L’Hôpital régional de Boké fui par les patients

[dropcap]D[/dropcap]epuis que l’épidémie d’Ebola a été signalée dans la préfecture, l’Hôpital régional de Boké est de plus en plus désert. Le premier cas ayant été découvert dans l’enceinte de l’établissement sanitaire, les patients auparavant très  nombreux n’ont plus de courage pour y se faire soigner. Cette situation joue énormément sur les recettes.

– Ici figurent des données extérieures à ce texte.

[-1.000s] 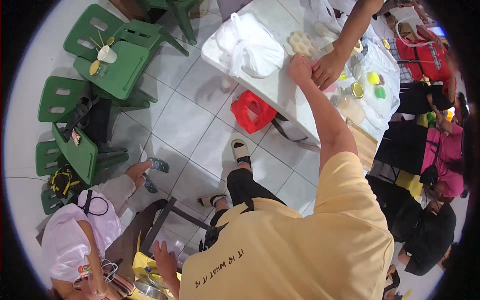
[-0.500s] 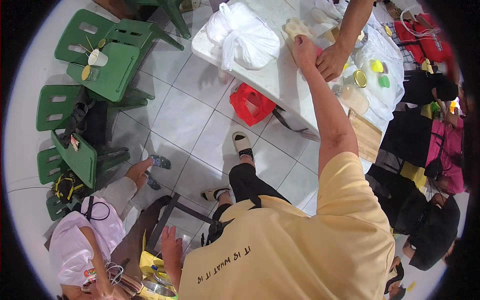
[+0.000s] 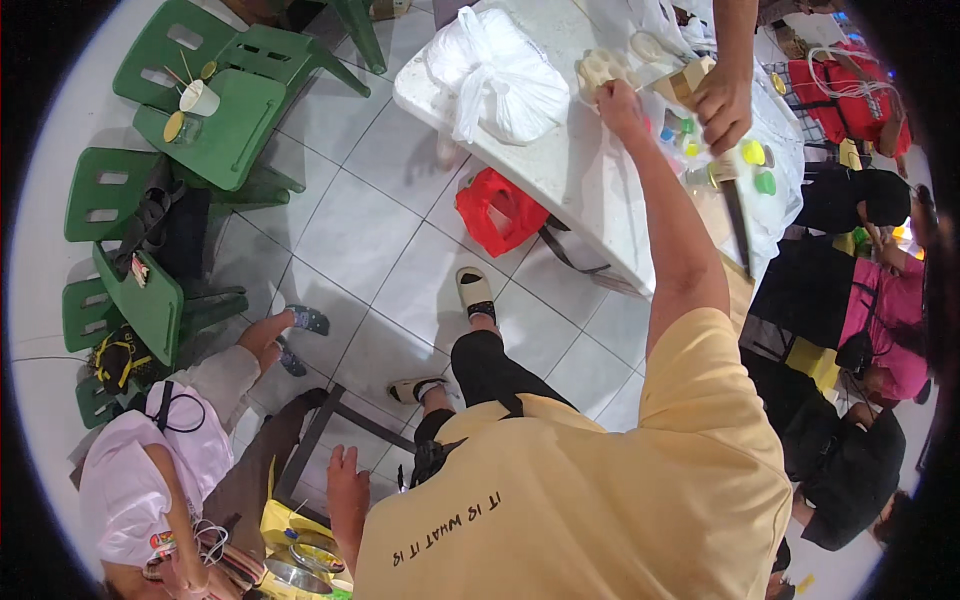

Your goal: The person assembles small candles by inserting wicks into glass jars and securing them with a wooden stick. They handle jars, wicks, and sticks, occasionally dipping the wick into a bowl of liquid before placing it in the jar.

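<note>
My right hand (image 3: 620,104) reaches over the white table (image 3: 570,175) at the top. Its fingers are closed at the near edge of a cream, lobed piece with rounded hollows (image 3: 602,70); what they pinch is hidden. Low on the left, my left hand (image 3: 347,488) hangs away from the table, fingers apart and holding nothing. A co-worker's hand (image 3: 724,108) hovers right of my right hand, over small bottles. Beneath it stand a yellow-capped container (image 3: 752,152) and a green-capped one (image 3: 765,183). A long dark strip, perhaps a knife (image 3: 737,225), lies by a wooden board (image 3: 741,297).
A tied white plastic bag (image 3: 500,85) sits on the table's left part. Beside the table's edge is a red bag (image 3: 498,212). Green chairs (image 3: 215,125) line the left. A seated person (image 3: 160,465) is at lower left; several people in dark clothes (image 3: 850,470) are on the right.
The co-worker's hand has left my right hand and moved up and right. The dark strip now shows near the board. My right hand stays by the cream piece; my left fingers have shifted slightly.
</note>
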Motion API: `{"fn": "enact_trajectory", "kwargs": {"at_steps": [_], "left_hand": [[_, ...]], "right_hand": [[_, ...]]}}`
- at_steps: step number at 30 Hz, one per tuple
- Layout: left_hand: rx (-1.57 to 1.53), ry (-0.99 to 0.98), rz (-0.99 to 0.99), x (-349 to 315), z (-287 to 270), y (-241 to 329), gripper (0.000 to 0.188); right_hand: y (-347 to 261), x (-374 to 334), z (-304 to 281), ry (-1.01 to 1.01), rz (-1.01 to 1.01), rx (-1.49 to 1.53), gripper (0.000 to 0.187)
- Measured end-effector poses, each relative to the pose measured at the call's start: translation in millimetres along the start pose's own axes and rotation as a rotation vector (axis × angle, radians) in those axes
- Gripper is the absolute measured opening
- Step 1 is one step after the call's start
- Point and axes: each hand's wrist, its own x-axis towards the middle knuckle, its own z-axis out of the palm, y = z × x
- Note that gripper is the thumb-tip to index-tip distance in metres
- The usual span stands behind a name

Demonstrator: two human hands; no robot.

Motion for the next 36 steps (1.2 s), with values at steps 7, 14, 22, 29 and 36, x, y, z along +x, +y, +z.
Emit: {"fn": "enact_trajectory", "kwargs": {"at_steps": [7, 14, 22, 29, 36], "left_hand": [[-0.01, 0.081, 0.088, 1.7, -0.8, 11.8, 0.047], [0.021, 0.372, 0.282, 56.0, -39.8, 59.3, 0.04], [0.135, 0.863, 0.45, 50.6, -108.2, 148.9, 0.042], [-0.233, 0.549, 0.203, 4.0, -26.1, 90.0, 0.019], [-0.474, 0.663, -0.029, -66.3, 11.9, 34.8, 0.013]], "right_hand": [[-41.8, -63.2, -30.1, -0.208, 0.195, 1.057, 0.03], [-134.5, -178.6, -42.7, -0.625, 0.27, 1.344, 0.02], [-201.1, -297.1, -6.1, -1.359, -0.188, 0.528, 0.011], [-211.2, -357.2, 41.1, -1.634, -0.403, 0.315, 0.011], [-280.2, -433.1, 63.3, -1.779, -0.748, 0.098, 0.013]]}}
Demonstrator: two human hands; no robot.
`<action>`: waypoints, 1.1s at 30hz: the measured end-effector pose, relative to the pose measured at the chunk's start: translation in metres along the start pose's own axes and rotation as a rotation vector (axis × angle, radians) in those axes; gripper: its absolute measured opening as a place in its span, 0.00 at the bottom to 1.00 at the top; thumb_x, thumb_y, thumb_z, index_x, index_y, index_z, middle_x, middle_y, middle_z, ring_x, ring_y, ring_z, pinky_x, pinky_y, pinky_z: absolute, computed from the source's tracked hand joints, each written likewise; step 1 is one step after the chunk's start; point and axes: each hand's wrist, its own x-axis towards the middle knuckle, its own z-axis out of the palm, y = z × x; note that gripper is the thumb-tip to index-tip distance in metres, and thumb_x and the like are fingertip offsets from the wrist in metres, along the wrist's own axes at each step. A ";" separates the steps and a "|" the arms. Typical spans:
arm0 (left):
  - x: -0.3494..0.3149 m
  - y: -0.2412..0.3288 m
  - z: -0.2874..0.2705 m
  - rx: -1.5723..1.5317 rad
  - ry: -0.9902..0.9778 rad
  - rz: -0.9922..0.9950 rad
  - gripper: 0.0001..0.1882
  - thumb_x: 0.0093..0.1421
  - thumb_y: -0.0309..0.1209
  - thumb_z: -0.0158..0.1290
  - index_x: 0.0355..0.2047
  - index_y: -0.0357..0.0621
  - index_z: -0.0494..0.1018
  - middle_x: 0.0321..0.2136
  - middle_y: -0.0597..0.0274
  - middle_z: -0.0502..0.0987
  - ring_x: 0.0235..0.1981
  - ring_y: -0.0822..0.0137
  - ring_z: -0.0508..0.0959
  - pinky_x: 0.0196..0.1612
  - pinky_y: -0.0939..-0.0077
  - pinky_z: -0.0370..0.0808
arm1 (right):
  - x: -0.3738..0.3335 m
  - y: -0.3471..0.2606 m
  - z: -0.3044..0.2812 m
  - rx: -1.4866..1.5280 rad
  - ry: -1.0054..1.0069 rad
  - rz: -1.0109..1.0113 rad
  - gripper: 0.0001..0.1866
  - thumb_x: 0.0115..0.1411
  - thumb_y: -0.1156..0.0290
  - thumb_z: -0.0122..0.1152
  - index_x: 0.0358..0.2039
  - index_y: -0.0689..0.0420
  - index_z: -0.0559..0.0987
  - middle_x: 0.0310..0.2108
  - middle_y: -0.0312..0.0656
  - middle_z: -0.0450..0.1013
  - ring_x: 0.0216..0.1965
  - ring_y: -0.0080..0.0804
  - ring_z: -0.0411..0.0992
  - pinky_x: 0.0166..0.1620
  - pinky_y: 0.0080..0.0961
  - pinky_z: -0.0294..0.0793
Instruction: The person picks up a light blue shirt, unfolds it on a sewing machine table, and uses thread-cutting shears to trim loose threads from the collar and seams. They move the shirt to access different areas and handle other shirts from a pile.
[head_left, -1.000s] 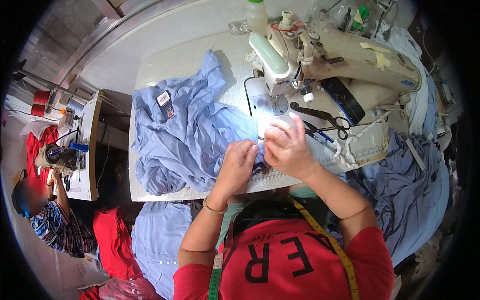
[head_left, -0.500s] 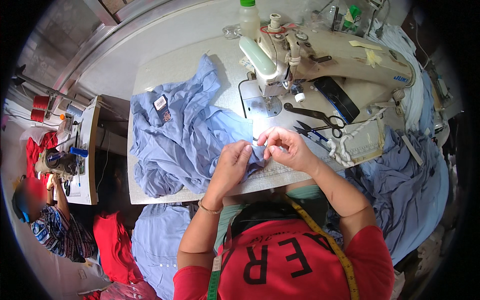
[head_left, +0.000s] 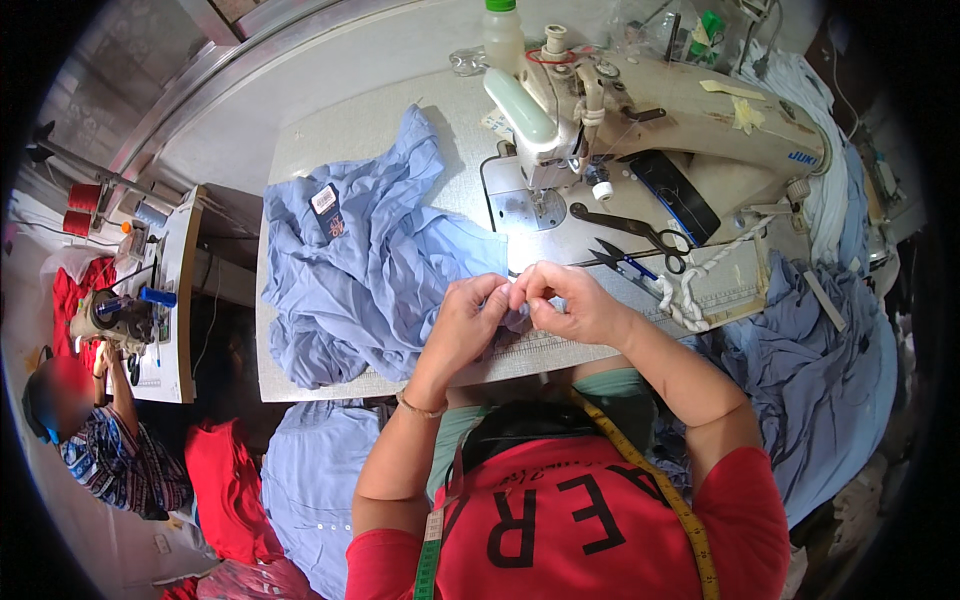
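In a cramped sewing room, a pale worktop (head_left: 455, 120) reaches out beyond the hands, with a sewing machine (head_left: 700, 105) ahead of them and to their right, and dark scissors (head_left: 635, 227) just past the right hand. The crumpled blue garment (head_left: 365, 260) lies left of the hands and ahead, its near edge pinched in the left hand (head_left: 470, 318), while the right hand (head_left: 575, 306) meets it with fingers curled narrow, their hold hidden. The step in hand seems to be fine fingertip work at that edge; the next move probably calls for a steady left pinch.
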 end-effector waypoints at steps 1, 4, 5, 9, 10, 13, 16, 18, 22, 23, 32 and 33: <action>-0.001 0.002 -0.002 -0.009 -0.009 -0.012 0.12 0.62 0.32 0.48 0.31 0.33 0.73 0.18 0.70 0.68 0.23 0.79 0.65 0.27 0.80 0.65 | 0.001 0.001 -0.003 -0.156 -0.020 0.018 0.04 0.50 0.80 0.51 0.28 0.60 0.67 0.29 0.48 0.71 0.27 0.41 0.70 0.30 0.32 0.71; -0.004 -0.002 0.000 0.060 0.010 -0.017 0.12 0.63 0.32 0.48 0.31 0.34 0.72 0.20 0.71 0.68 0.25 0.80 0.65 0.29 0.82 0.64 | 0.004 0.002 -0.007 -0.510 -0.084 0.015 0.05 0.52 0.78 0.50 0.30 0.60 0.66 0.27 0.50 0.69 0.28 0.48 0.70 0.31 0.37 0.70; -0.004 -0.004 0.001 0.098 0.023 -0.013 0.11 0.63 0.32 0.48 0.31 0.34 0.72 0.21 0.72 0.69 0.25 0.80 0.65 0.29 0.83 0.64 | 0.000 0.000 0.000 -0.549 -0.107 -0.023 0.05 0.52 0.78 0.50 0.30 0.61 0.66 0.27 0.50 0.68 0.29 0.48 0.70 0.33 0.37 0.70; -0.010 0.004 -0.006 -0.113 0.028 -0.034 0.12 0.62 0.31 0.48 0.28 0.33 0.72 0.16 0.59 0.69 0.20 0.72 0.67 0.26 0.74 0.65 | 0.001 0.014 -0.037 -0.871 0.094 0.178 0.06 0.53 0.76 0.48 0.31 0.62 0.64 0.27 0.51 0.67 0.29 0.51 0.68 0.34 0.39 0.69; -0.014 0.003 -0.006 -0.104 0.034 -0.017 0.12 0.62 0.31 0.48 0.28 0.33 0.72 0.16 0.60 0.69 0.20 0.73 0.67 0.25 0.75 0.65 | -0.002 0.007 -0.042 -0.844 0.171 0.245 0.07 0.54 0.75 0.50 0.32 0.62 0.64 0.26 0.48 0.66 0.28 0.43 0.69 0.33 0.35 0.69; -0.014 0.004 -0.004 -0.145 0.050 0.005 0.12 0.62 0.31 0.48 0.28 0.33 0.72 0.16 0.60 0.69 0.20 0.72 0.67 0.25 0.75 0.64 | 0.000 0.002 -0.038 -0.286 0.143 0.391 0.08 0.57 0.75 0.54 0.35 0.62 0.68 0.28 0.40 0.68 0.29 0.26 0.68 0.35 0.24 0.69; -0.014 0.004 -0.007 -0.148 -0.007 -0.060 0.11 0.62 0.32 0.49 0.32 0.35 0.73 0.21 0.69 0.69 0.25 0.78 0.66 0.30 0.81 0.65 | -0.005 0.003 -0.010 0.251 0.111 0.481 0.09 0.57 0.76 0.57 0.39 0.62 0.70 0.33 0.35 0.69 0.32 0.20 0.67 0.39 0.19 0.69; -0.014 0.003 -0.009 -0.113 -0.042 -0.094 0.11 0.62 0.33 0.50 0.34 0.36 0.73 0.24 0.74 0.69 0.28 0.81 0.65 0.32 0.84 0.65 | -0.001 -0.001 -0.001 0.313 0.074 0.439 0.12 0.57 0.76 0.58 0.42 0.61 0.72 0.34 0.32 0.69 0.35 0.16 0.66 0.40 0.18 0.69; -0.010 0.006 -0.006 -0.044 -0.002 0.035 0.10 0.59 0.31 0.52 0.33 0.35 0.74 0.22 0.59 0.73 0.27 0.66 0.71 0.32 0.75 0.67 | -0.005 0.005 0.005 0.332 0.132 0.426 0.12 0.57 0.78 0.57 0.42 0.62 0.72 0.34 0.34 0.71 0.36 0.18 0.69 0.42 0.17 0.70; -0.009 0.009 -0.004 -0.034 0.021 0.101 0.10 0.57 0.31 0.53 0.33 0.35 0.74 0.22 0.53 0.74 0.26 0.59 0.74 0.31 0.70 0.68 | -0.005 0.003 0.005 0.310 0.166 0.421 0.11 0.57 0.78 0.57 0.41 0.62 0.72 0.34 0.34 0.71 0.36 0.18 0.69 0.41 0.17 0.70; -0.010 0.000 0.007 -0.018 0.080 -0.034 0.08 0.56 0.30 0.54 0.28 0.36 0.75 0.20 0.55 0.75 0.22 0.65 0.73 0.30 0.73 0.69 | -0.016 -0.006 -0.007 -0.338 0.145 0.357 0.13 0.52 0.80 0.57 0.40 0.59 0.74 0.34 0.41 0.72 0.38 0.30 0.72 0.42 0.24 0.71; -0.009 0.002 0.008 -0.044 0.093 -0.013 0.09 0.57 0.30 0.53 0.28 0.34 0.75 0.17 0.57 0.73 0.19 0.68 0.71 0.27 0.75 0.67 | -0.015 -0.011 -0.023 -0.685 0.126 0.281 0.14 0.51 0.80 0.56 0.40 0.59 0.74 0.35 0.43 0.71 0.39 0.33 0.71 0.43 0.27 0.71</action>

« Nous allumons le groupe électrogène, il y a de l’eau de javel et puis nous payons des contractuels qui travaillent avec nous mais nous n’avons pas de recettes, les patients ne viennent plus vers nous », informe sur des médias locaux NFansoumane Soumah, le directeur adjoint de l’hôpital régional.

Mais comment tout ceci est parti ? certains agents de santé sont pris pour responsables. Ils seraient eux-mêmes à la base des désinformations qui apeurent les malades qui ne souhaitent pas être pris en charge par un service de lutte contre l’épidémie d’Ebola.

« Certains de nos collègues ne respectent  pas le secret médical. Ils diffusent de mauvaises informations sur Ebola et quand les citoyens sont mal informés ils prennent des distances par rapport au centre hospitalier », dit Dr Soumah.

Le médecin précise l’importance de choisir un établissement sanitaire pour se faire soigner. « Toutes les maladies doivent se soigner à l’hôpital », a-t-il indiqué en termes de sensibilisation à l’endroit de la population de Boké.

La région a enregistré selon des chiffres de la coordination nationale de lutte contre Ebola 15 morts d’Ebola. L’Hôpital régional de Boké n’est d’ailleurs  le seul connaître une telle situation. En 2014, les citoyens prenaient aussi leur distance par rapport au  CHU Donka.